Still Figuring it Out
Although the Clippers brought in multiple new pieces, the major parts are the same as last season. The starting five is intact, and an offseason together should improve their continuity.
Expect a few speed bumps once Billups returns, but there really should be no chemistry issues with the Clippers' starters.
Rather than molding the rotation players to fit the offense, the Clippers brought in complementary players that would excel in their screen and roll gameplan.
The Clippers did not look especially incredible in their first few games, but they did show what they were capable of in solid wins over the Lakers and the Memphis Grizzlies.
On the other hand, the Lakers are not only trying to acclimate Nash and Howard to the team, but are also working on implementing a new offense.
The Lakers’ integration of the new Princeton offense will be a longer process than some might have expected.

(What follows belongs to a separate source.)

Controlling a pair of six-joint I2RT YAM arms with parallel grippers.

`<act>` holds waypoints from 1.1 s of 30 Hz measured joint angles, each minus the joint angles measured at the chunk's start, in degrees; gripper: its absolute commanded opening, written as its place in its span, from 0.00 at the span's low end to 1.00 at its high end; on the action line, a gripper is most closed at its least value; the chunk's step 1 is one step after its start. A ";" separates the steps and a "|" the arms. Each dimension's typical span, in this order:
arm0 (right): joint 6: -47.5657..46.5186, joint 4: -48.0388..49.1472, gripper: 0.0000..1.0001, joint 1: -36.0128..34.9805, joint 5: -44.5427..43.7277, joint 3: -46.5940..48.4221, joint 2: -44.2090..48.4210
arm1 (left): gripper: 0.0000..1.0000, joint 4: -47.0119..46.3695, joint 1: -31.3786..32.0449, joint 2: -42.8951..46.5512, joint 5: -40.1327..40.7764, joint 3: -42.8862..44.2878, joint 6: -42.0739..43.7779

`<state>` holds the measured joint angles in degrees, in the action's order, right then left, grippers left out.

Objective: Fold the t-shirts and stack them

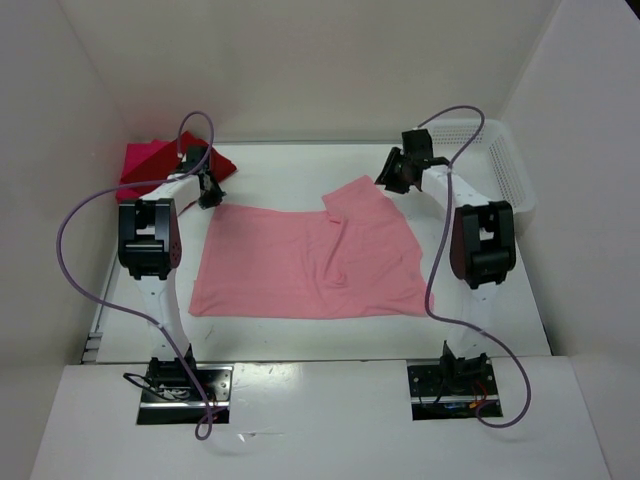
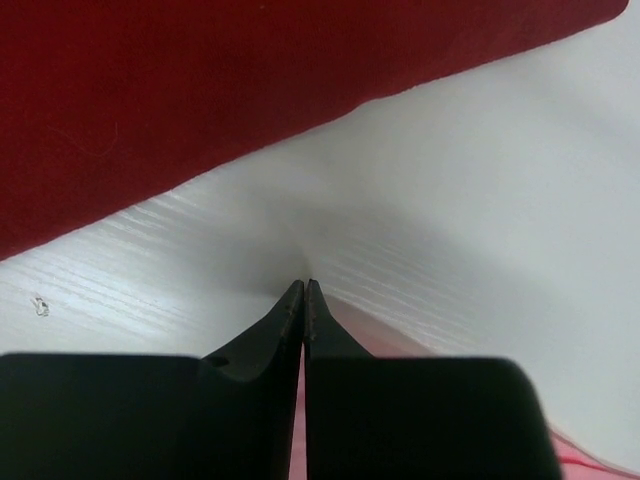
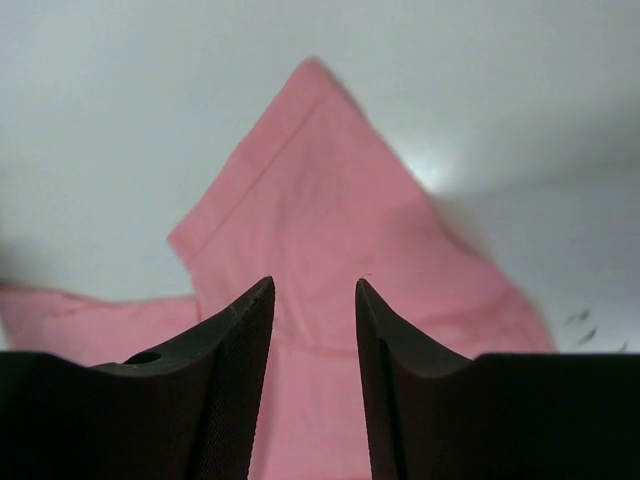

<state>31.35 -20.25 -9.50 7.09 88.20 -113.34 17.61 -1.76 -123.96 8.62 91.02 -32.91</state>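
The table (image 1: 290,165) holds it all. The salmon shirt (image 1: 300,265) lies spread flat between the two claws, its far left corner right at the left claw (image 1: 208,192) and its sleeve (image 1: 352,195) just beneath and ahead of the right claw (image 1: 388,180). Beyond the left claw, a little apart from the salmon cloth, sit the red shirt (image 1: 220,162) and the magenta shirt (image 1: 142,160), bunched together in the far corner.

The left claw is clenched, its tips meeting on the table. A sliver of pink shows low beside its fingers (image 2: 255,345), but I cannot tell whether any cloth is pinched between them. The right claw is released, jaws apart, with the sleeve's point straight ahead of the gap.

This looks like thin, limp cotton – light, soft, nothing to break. I'd expect it to drape and drag rather than hold shape, so lifting one corner alone would skew it. It wants taking at two edges at once – the far left corner by the left claw, the sleeve seam or shoulder under the right claw – pinching hem, where the doubled cloth gives a firmer bite.
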 measured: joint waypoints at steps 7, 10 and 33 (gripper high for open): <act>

The team's pedestrian 0-3 start was evidence that executing a new offense takes time.
Once the Lakers figure it out, they will be among the most formidable squads in the league. They showed hints of brilliance in their dominance of the Detroit Pistons in their first regular season win.
LAL will hit its stride eventually, they have way too much talent not to. But a similar case can be made for the Clippers.
Who will finish with a better record this year?
Both teams will get it right, but which will figure it out faster could dictate playoff seeding.
The Clippers' dominance over the Lakers in their first meeting demonstrated some of the early season development gap between the two teams. On both sides of the ball, the Clippers looked like a more complete team.
Tying up the loose ends quickly could be enough for the Clippers to capture that ever-elusive Pacific Division title and finish the regular season with a better record than their Staples Center co-tenants.